* [Task goal]:
If a line in the data below contains the word "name", copy it out.

* [Data under study]:
---+---
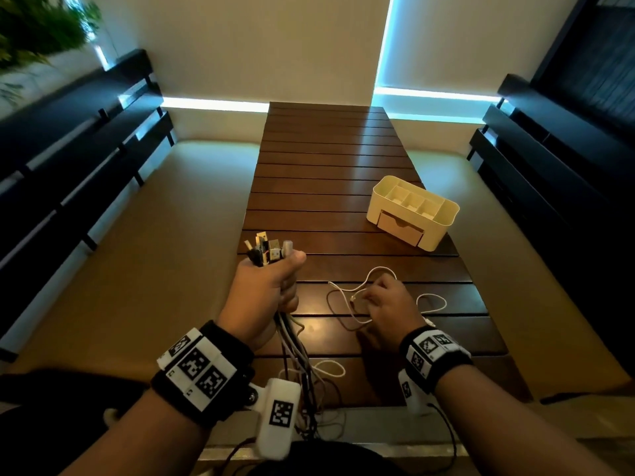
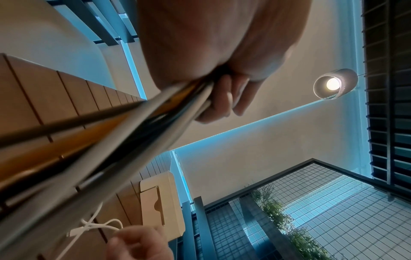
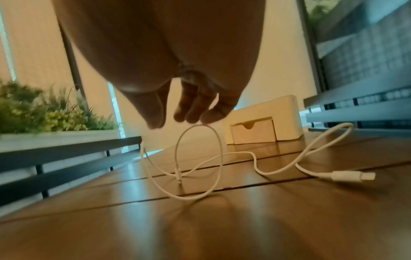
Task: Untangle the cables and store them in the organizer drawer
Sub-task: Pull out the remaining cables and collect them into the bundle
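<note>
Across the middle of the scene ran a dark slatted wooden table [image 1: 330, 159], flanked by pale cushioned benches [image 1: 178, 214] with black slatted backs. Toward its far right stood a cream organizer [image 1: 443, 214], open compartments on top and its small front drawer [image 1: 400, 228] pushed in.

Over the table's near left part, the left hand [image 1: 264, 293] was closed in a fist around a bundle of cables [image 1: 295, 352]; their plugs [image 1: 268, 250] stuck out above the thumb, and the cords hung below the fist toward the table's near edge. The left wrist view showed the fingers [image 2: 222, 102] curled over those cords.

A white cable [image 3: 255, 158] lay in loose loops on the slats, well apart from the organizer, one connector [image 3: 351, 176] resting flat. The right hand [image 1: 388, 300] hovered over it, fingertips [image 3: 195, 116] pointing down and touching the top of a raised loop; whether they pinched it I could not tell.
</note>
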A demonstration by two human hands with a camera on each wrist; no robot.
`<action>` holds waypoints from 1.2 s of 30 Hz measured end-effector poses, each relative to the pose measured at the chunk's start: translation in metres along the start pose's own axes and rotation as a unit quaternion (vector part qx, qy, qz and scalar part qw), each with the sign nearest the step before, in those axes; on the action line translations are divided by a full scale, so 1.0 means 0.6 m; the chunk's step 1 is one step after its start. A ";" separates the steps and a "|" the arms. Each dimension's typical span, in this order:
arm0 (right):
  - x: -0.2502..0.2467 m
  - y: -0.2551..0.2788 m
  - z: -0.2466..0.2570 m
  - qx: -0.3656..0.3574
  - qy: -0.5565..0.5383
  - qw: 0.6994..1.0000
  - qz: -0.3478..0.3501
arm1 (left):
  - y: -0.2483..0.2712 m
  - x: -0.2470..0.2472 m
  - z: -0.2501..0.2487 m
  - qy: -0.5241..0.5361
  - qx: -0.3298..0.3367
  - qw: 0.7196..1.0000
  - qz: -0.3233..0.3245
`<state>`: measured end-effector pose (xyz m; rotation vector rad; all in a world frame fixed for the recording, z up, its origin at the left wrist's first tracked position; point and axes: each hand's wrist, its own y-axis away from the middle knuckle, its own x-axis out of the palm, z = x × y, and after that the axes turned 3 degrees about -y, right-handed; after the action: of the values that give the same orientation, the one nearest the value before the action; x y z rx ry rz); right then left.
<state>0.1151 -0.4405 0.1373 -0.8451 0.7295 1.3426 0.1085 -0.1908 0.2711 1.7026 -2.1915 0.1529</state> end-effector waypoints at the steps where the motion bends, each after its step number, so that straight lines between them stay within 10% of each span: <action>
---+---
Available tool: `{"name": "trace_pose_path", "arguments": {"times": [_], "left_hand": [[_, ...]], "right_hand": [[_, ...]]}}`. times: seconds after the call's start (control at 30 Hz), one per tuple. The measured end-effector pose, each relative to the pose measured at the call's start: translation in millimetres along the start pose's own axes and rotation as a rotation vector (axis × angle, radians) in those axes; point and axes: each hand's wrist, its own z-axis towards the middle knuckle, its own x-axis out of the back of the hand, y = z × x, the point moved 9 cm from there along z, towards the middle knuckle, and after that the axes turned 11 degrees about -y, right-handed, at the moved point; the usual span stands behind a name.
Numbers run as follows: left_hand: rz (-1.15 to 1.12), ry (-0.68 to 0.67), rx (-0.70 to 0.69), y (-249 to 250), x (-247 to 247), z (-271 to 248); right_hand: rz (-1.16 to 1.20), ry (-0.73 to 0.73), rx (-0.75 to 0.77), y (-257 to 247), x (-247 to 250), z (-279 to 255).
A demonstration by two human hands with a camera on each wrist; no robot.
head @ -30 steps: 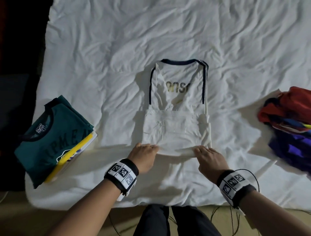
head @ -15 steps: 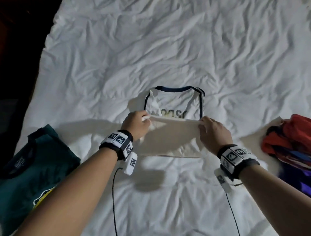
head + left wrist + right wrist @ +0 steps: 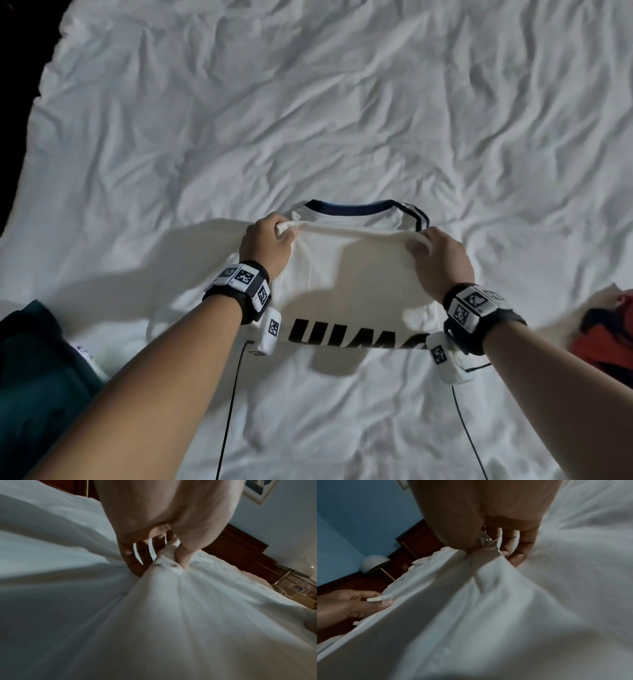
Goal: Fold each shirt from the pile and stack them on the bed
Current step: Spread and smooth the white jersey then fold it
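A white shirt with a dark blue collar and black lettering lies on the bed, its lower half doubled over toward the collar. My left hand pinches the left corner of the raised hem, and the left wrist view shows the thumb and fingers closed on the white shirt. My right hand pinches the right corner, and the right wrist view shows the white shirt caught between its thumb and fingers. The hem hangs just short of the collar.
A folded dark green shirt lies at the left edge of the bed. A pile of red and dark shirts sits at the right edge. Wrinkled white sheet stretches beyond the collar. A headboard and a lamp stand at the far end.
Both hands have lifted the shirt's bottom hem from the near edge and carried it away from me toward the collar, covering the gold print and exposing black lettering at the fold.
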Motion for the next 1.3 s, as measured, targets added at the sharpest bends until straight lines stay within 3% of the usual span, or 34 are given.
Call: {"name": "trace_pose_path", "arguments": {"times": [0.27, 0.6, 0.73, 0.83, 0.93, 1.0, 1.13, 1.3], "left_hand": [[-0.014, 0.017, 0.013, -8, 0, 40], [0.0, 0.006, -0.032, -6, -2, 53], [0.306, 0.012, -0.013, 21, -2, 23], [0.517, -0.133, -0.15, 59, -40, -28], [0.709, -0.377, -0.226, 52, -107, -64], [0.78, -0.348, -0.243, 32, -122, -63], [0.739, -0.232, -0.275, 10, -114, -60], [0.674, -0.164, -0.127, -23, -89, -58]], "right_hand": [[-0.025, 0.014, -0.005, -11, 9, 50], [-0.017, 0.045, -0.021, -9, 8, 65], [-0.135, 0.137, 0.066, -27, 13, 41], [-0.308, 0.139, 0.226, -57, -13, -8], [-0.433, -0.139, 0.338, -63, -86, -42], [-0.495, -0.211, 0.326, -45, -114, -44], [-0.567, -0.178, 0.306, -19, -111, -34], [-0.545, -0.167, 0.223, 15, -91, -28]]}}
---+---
* [Your response]:
Available tool: `{"name": "trace_pose_path", "arguments": {"times": [_], "left_hand": [[_, ...]], "right_hand": [[_, ...]]}}`. times: seconds after the call's start (control at 30 Hz), one per tuple. The measured end-effector pose, each relative to the pose measured at the call's start: translation in millimetres along the start pose's own axes and rotation as a rotation vector (axis × angle, radians) in those axes; point and axes: each hand's wrist, its own z-axis towards the middle knuckle, its own x-axis out of the back of the hand, y = z × x, the point moved 9 cm from there along z, towards the middle knuckle, and after that the axes turned 11 degrees about -y, right-handed, at the moved point; the usual span stands behind a name.
Call: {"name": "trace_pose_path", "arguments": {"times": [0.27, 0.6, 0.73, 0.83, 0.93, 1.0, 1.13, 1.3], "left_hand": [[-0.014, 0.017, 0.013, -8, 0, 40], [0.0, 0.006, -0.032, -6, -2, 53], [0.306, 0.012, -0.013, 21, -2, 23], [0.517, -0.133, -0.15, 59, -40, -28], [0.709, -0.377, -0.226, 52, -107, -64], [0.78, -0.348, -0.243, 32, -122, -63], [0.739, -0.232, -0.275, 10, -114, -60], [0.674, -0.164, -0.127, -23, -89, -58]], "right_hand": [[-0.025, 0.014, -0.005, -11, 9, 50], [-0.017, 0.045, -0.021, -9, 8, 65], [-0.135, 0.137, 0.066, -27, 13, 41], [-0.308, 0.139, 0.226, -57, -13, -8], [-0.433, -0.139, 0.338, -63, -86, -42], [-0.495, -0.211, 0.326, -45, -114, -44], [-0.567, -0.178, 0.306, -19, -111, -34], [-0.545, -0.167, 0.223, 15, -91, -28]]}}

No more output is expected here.